:: EXERCISE AIM ::
Reproduce the listing below exactly, except for its pictures.

§

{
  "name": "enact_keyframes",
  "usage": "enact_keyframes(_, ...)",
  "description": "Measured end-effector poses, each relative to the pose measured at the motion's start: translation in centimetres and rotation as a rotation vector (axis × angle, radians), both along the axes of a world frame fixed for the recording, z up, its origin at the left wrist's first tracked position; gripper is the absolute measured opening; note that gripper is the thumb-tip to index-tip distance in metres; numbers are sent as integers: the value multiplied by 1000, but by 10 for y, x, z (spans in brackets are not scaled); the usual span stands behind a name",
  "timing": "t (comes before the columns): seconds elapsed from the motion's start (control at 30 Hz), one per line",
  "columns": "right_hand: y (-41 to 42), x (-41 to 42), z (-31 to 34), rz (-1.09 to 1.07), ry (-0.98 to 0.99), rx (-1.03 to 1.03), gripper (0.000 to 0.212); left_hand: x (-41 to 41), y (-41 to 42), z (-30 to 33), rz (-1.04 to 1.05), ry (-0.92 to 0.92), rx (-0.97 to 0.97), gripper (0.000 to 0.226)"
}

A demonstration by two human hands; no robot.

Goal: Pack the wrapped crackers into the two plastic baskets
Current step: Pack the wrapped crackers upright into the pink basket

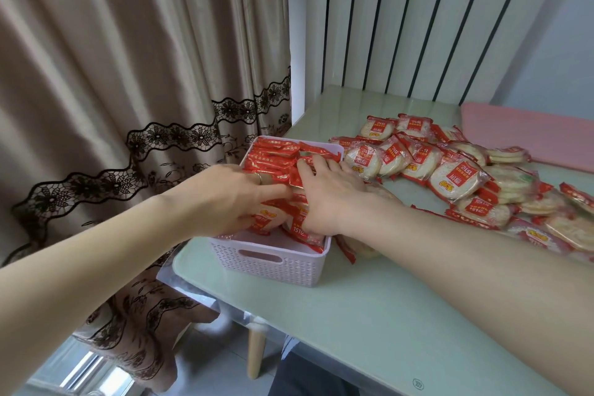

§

:: EXERCISE ANSWER ::
{
  "name": "enact_keyframes",
  "usage": "enact_keyframes(_, ...)",
  "description": "Measured end-effector poses, each relative to the pose measured at the motion's start: translation in centimetres and rotation as a rotation vector (axis × angle, radians), both along the axes of a world frame fixed for the recording, z up, its origin at the left wrist's first tracked position; gripper is the absolute measured opening; note that gripper is the thumb-tip to index-tip distance in metres; numbers are sent as integers: the value multiplied by 1000, but by 10 for y, x, z (spans in brackets are not scaled); the usual span stands behind a name",
  "timing": "t (comes before the columns): seconds elapsed from the motion's start (control at 30 Hz), one per line",
  "columns": "right_hand: y (-41 to 42), x (-41 to 42), z (-31 to 34), rz (-1.09 to 1.07), ry (-0.98 to 0.99), rx (-1.03 to 1.03), gripper (0.000 to 0.212); left_hand: x (-41 to 41), y (-41 to 42), z (-30 to 33), rz (-1.04 to 1.05), ry (-0.92 to 0.92), rx (-0.97 to 0.97), gripper (0.000 to 0.226)"
}

A demonstration by two human hands; no robot.

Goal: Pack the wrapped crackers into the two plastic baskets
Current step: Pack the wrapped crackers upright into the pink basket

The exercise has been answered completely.